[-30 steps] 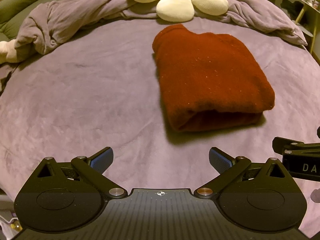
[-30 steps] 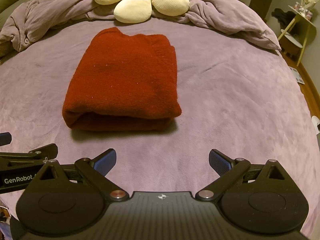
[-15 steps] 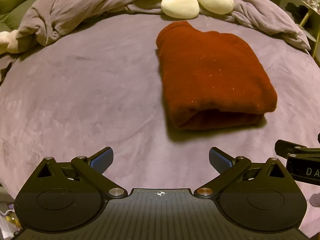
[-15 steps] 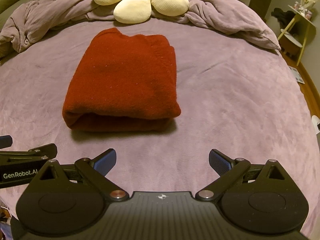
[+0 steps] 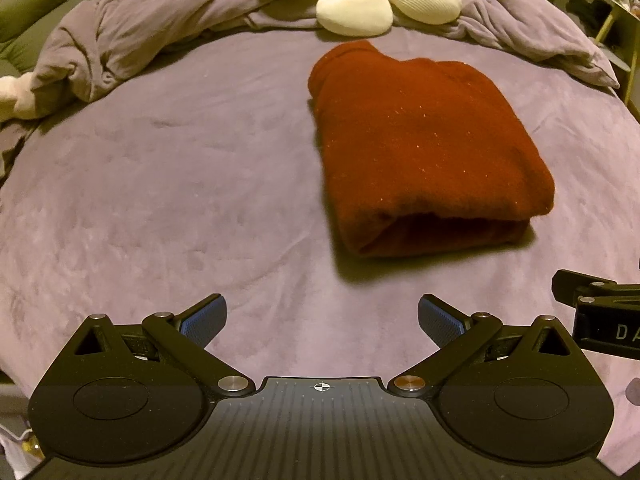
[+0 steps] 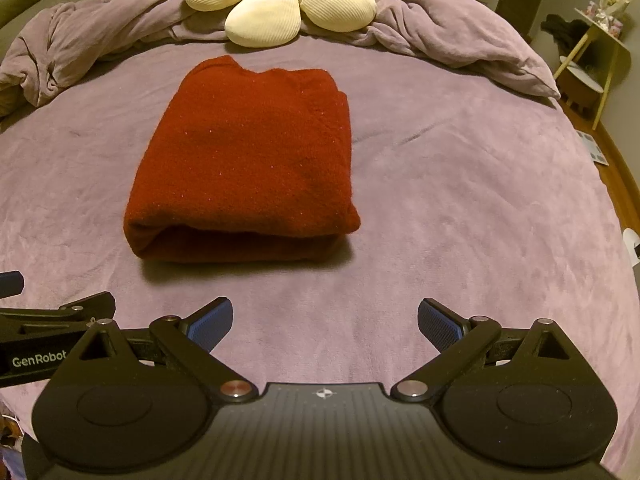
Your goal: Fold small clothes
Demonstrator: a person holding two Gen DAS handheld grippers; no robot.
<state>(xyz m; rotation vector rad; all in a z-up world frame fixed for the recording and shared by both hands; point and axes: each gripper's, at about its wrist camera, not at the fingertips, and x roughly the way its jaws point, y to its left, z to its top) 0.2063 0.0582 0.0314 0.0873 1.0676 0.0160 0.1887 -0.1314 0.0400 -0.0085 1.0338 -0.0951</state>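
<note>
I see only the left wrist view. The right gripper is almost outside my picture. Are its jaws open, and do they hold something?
Observer: The right gripper is open and holds nothing; its jaws stand apart over the bare bed cover, short of the folded red garment.
Operator: Is the garment's right side tidy?
Observer: Mostly; one layer edge peeks out at the far right corner.
Operator: What is beyond the bed's right side?
Observer: Wooden floor, with what looks like a paper lying on it.
</note>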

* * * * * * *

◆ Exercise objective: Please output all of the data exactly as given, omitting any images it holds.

◆ Answer to this problem:
[-30 steps] 
[-30 steps] 
[-15 steps] 
[-15 steps] 
[+0 steps] 
[+0 steps] 
Your goal: Fold small clothes
Demonstrator: a person holding two Gen DAS handheld grippers; no robot.
<state>(xyz m; rotation vector rad; all in a z-up world frame fixed for the recording and shared by both hands; point and axes: each gripper's, at about its wrist camera, not at the fingertips, and x roughly the way its jaws point, y to its left, z to its top) 0.2063 0.0582 0.0314 0.0873 1.0676 0.0160 0.1887 -0.1314 0.0400 -0.0085 1.0338 -0.0951</state>
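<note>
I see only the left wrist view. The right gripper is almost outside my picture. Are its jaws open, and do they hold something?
Observer: The right gripper is open and holds nothing; its jaws stand apart over the bare bed cover, short of the folded red garment.
Operator: Is the garment's right side tidy?
Observer: Mostly; one layer edge peeks out at the far right corner.
Operator: What is beyond the bed's right side?
Observer: Wooden floor, with what looks like a paper lying on it.
</note>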

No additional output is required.